*** INFORMATION SUPPLIED Section Begins ***
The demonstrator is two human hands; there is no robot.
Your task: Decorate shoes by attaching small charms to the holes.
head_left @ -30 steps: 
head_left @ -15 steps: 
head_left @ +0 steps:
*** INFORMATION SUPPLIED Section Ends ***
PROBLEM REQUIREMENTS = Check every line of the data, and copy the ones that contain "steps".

REPLY TO THE EXERCISE =
head_left @ -30 steps: 
head_left @ -15 steps: 
head_left @ +0 steps:

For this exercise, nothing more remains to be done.